Navigation

Elektrizitätswerk
Obwalden

News

Die neusten Berichte und Meldungen

29.08.2017 Medienmitteilung

Energiepreise bleiben 2018 stabil, Bundesabgaben steigen

Die Energie- und Netznutzungspreise des Elektrizitätswerks Obwalden bleiben für das Jahr 2018 gegenüber dem Vorjahr unverändert. Die gesetzlichen Abgaben steigen erneut. Daraus ergibt sich ein leicht höherer Gesamtpreis.

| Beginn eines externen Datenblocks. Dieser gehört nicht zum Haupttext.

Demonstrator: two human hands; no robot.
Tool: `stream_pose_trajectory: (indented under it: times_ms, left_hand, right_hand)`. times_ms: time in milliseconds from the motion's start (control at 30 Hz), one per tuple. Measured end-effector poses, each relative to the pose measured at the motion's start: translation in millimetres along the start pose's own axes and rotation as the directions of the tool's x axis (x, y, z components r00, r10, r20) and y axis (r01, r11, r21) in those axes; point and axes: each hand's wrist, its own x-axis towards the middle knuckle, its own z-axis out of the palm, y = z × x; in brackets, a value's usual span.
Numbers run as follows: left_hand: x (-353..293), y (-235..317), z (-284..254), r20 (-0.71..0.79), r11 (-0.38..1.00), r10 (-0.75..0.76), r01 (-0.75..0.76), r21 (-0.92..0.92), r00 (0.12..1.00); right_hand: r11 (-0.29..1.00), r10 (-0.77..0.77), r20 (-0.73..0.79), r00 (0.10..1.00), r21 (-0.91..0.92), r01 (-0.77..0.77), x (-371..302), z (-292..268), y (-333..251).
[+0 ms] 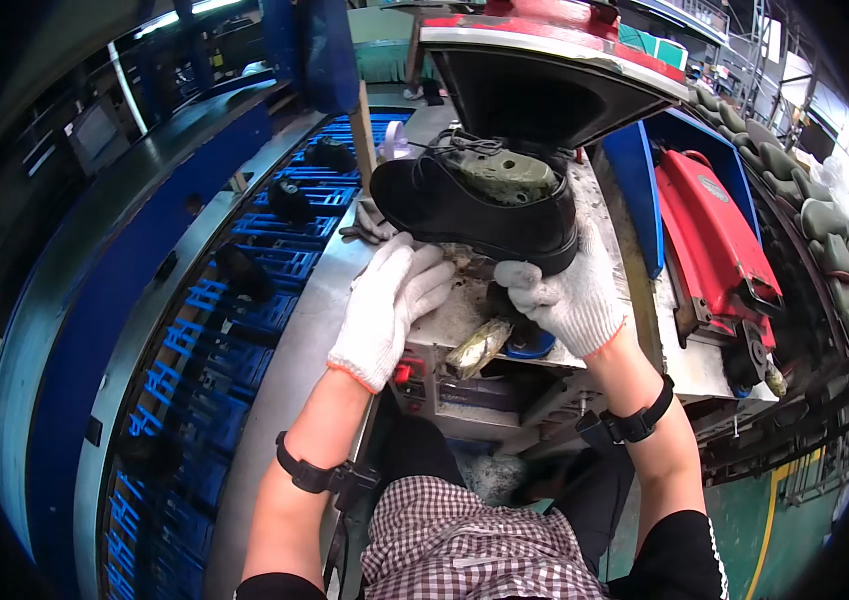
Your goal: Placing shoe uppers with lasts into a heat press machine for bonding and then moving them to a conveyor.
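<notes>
**Grips black shoe (474,222) by the heel in right hand (566,295)**

Has the shoe just above the right hand, toe to the left, with a mottled green last (499,178) in its opening and laces (469,143) on top. Clamps the right hand on the heel, fingers curled below. Holds left hand (394,305) beneath the toe, fingers unclenched and slightly bent; cannot tell touch from a small gap there. Extends both forearms forward from the lower edge, in white gloves and dark bands (314,472). Has a grey glove (369,222) just beside the toe and a yellowish piece (479,347) below, on the worktable (444,322). Faces a red-and-black machine part (544,95) beyond; borders blue racks (179,340) leftward, a red cover (719,230) rightward.
</notes>
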Motion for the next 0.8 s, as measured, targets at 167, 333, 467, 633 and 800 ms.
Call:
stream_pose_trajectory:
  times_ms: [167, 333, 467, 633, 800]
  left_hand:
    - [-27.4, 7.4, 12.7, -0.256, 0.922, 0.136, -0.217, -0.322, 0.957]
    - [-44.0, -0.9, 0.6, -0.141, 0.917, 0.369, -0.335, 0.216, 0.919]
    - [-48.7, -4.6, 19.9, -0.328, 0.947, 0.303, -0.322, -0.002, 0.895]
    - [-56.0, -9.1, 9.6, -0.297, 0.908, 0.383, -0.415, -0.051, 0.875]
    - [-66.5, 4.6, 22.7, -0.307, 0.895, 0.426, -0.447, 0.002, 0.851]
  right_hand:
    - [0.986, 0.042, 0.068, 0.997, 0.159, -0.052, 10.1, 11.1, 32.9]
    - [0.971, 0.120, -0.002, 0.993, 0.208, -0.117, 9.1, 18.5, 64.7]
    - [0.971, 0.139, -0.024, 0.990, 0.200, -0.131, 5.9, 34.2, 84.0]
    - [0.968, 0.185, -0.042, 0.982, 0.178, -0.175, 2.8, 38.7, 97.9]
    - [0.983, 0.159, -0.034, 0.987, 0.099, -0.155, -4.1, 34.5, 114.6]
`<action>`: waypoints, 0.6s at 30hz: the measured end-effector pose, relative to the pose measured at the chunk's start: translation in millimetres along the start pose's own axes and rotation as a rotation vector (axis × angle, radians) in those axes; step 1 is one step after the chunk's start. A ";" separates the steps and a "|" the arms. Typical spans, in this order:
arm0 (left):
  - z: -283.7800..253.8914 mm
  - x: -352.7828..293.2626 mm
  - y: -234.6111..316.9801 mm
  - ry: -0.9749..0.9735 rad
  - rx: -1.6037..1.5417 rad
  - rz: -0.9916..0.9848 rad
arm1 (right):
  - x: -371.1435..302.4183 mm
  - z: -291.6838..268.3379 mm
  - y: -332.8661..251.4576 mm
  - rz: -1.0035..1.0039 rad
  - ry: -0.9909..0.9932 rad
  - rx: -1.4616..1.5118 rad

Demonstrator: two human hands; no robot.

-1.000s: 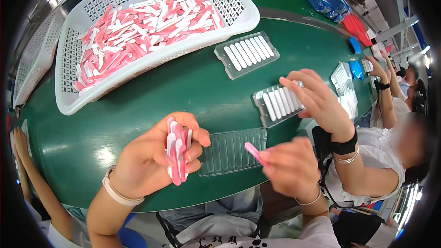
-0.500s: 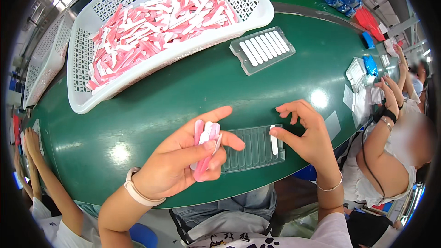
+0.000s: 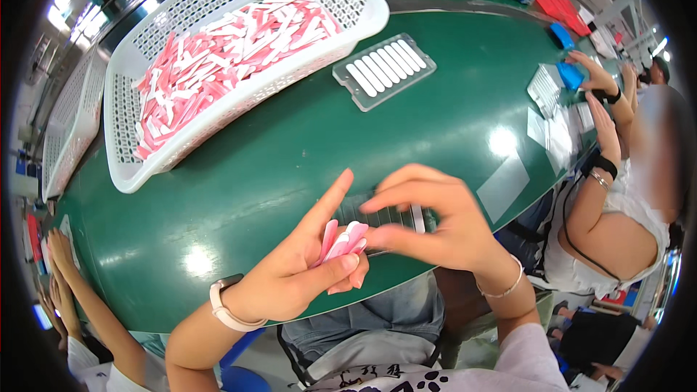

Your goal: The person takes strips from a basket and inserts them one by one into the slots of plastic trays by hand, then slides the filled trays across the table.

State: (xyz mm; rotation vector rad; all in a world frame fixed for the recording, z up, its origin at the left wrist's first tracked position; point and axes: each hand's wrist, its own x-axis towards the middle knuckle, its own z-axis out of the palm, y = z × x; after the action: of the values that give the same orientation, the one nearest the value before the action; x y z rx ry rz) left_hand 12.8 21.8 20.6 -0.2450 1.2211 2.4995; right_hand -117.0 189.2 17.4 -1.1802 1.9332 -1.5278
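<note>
My left hand is closed round a small bunch of flat pink-and-white strips with rounded ends, its index finger stretched out. Close beside them is my right hand, thumb and fingers apart and somewhat blurred; I see nothing between them. Beneath both hands lies a clear slotted tray, partly hidden. One white strip sits in a slot toward its right end. Farther off, a second clear tray holds a row of several white strips.
A white perforated basket heaped with pink and white strips stands at the far left of the green table, another basket beyond it. Co-workers' hands are at the right beside clear sheets; others are at the left edge.
My right hand has moved left, from the white strip in the near tray to beside the bunch in my left hand. The bunch has tilted, and the whole view has shifted slightly.
</note>
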 end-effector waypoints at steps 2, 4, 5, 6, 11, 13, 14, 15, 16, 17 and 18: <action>-2.5 0.7 0.0 -0.039 0.091 0.017 | 8.7 4.7 1.2 0.068 -0.185 0.104; -4.9 1.3 -2.2 -0.014 0.180 0.023 | 12.0 -1.6 0.3 0.120 -0.176 0.102; -3.1 2.2 -1.7 -0.023 0.184 0.022 | 12.5 -5.4 0.9 0.175 -0.190 0.100; -0.5 2.5 -0.1 0.012 0.258 -0.048 | 10.5 -7.3 2.2 0.175 -0.182 0.095; -0.9 2.0 -4.4 0.074 0.395 -0.054 | 3.5 -12.0 -1.1 0.153 -0.116 0.157; -1.4 0.7 -3.9 0.135 0.387 -0.059 | 4.4 -11.1 1.0 0.183 -0.103 0.134; -2.0 1.1 -4.3 0.196 0.374 -0.062 | 5.1 -9.6 4.2 0.191 -0.037 0.111; -3.6 2.4 -5.4 0.240 0.378 -0.029 | 5.1 -8.9 6.8 0.200 0.029 0.086; -3.5 4.0 -4.7 0.236 0.368 -0.035 | 4.5 -11.8 7.9 0.212 0.028 0.084; -3.1 5.1 -1.9 0.270 0.306 -0.045 | 3.9 -15.5 8.2 0.127 0.101 0.032; -3.2 6.2 -0.9 0.302 0.243 -0.055 | 2.3 -19.3 7.8 0.042 0.172 -0.020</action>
State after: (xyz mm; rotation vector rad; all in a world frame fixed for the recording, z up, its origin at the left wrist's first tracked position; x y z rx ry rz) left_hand 7.5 21.2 16.1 -0.6002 1.5962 2.2968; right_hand -135.5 199.0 16.7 -1.0399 2.0739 -1.6384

Der Strompreis setzt sich aus verschiedenen Faktoren zusammen: Aus dem Energiepreis, dem Preis für die Netznutzung und den Kosten für die Systemdienstleistungen (SDL). Diese drei Faktoren sind vom Markt und der Kostenstruktur des EWO abhängig. Dazu kommen die eidgenössisch verordneten Abgaben für die kostendeckende Einspeisevergütung (KEV), die Abgaben für die ökologischen Sanierungen der Wasserkraft sowie die Abgaben an den Kanton und das Gemeinwesen.

 

Steigende Preise am Strommarkt durch gutes Kostenmanagement und Eigenproduktion aufgefangen

«Nachdem wir in den vergangenen Jahren die Energiepreise kontinuierlich senken konnten, stabilisieren sich die Preise für das kommende Jahr auf diesem Niveau», sagt Thomas Baumgartner, Vorsitzender der Geschäftsleitung des EWO. Dies, obwohl die Preise auf dem Strommarkt eine steigende Tendenz verzeichnen. «Das EWO kann dank einer guten Kostenstruktur und einem hohen Anteil an selbst produziertem Strom aus erneuerbaren Quellen diesen Anstieg auffangen und für 2018 die Preise auf Vorjahresniveau halten», erklärt Baumgartner weiter. Die Netznutzungspreise bleiben stabil und die Systemdienstleistungen können um
0,08 Rappen pro Kilowattstunde reduziert werden.

 

Gesetzliche Abgaben steigen

Nicht beeinflussen kann das EWO die staatlichen Bundesabgaben. Diese steigen aufs nächste Jahr gesamthaft um 0,80 Rappen pro Kilowattstunde (kWh) und betragen neu 2,30 Rappen. Davon fliessen 2,20 Rp./kWh in die kostendeckende Einspeisevergütung zur Förderung von erneuerbarer Energie. Weitere 0,10 Rp./kWh werden für die ökologischen Sanierungen der Wasserkraft eingesetzt. Die Abgaben an Kanton und Gemeinden bleiben unverändert.

Unter Berücksichtigung dieser Anpassungen bezahlt ein durchschnittlicher Haushalt im kommenden Jahr aufgrund der steigenden Abgaben gesamthaft pro Jahr rund 30 Franken mehr für den Strom. Die detaillierten Preise für die verschiedenen Stromprodukte des EWO werden am 31. August auf der Webseite des EWO (www.ewo.ch) veröffentlicht.

 

Stromkosten direkt beeinflussen 

Das eigene Verhalten und die verwendeten Geräte haben einen direkten Einfluss auf die Stromrechnung. Zum einen macht es Sinn, wo immer möglich den Sparpreis zwischen 20.00 und 8.00 Uhr auszunutzen, und zum andern, möglichst energieeffiziente Geräte und Lampen einzusetzen. «Im Rahmen von Energieberatungen unterstützen wir unsere Kunden professionell beim Optimieren ihrer Energiekosten», erläutert Thomas Baumgartner.